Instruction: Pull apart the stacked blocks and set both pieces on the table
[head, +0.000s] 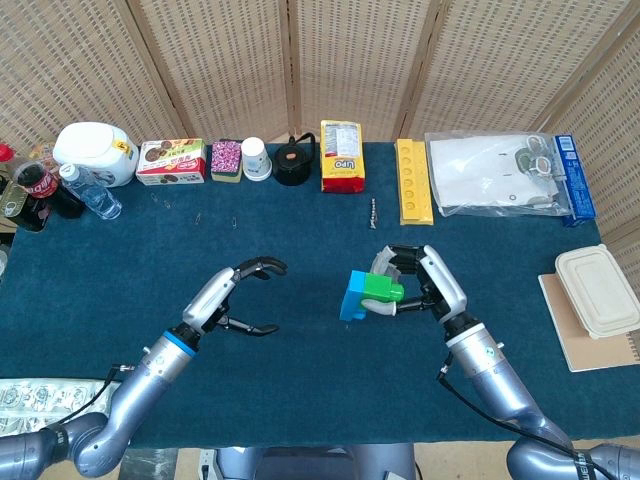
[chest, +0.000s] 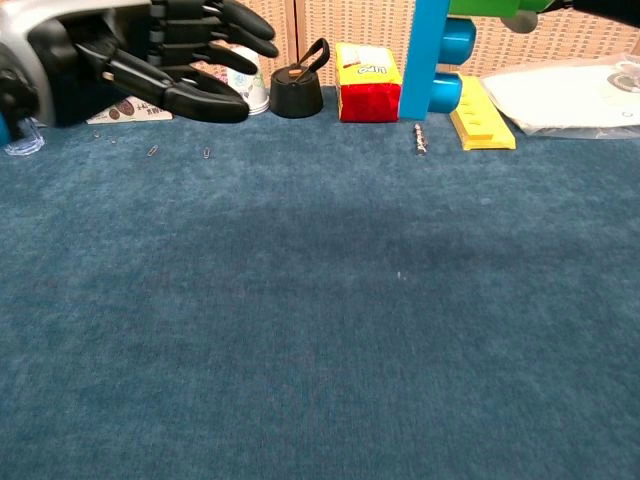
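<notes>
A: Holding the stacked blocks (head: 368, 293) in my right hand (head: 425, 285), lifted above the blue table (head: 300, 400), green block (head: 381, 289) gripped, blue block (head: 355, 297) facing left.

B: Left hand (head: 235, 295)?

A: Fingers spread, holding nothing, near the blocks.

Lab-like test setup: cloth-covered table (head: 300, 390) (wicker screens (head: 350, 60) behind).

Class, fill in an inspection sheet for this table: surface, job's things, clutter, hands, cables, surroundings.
Surface: blue cloth table.
Job's things: green block joined to blue block, held above the table.
Clutter: bottles, boxes, cup, yellow tray along the far edge; food container to the right.
Hands: right hand grips the blocks; left hand holds nothing, fingers apart.
Cables: thin cable along the right arm.
Surroundings: wicker screens.
</notes>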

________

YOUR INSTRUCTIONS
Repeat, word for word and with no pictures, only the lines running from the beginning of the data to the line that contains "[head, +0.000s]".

TASK RESPONSE
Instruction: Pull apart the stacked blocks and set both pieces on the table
[head, +0.000s] 

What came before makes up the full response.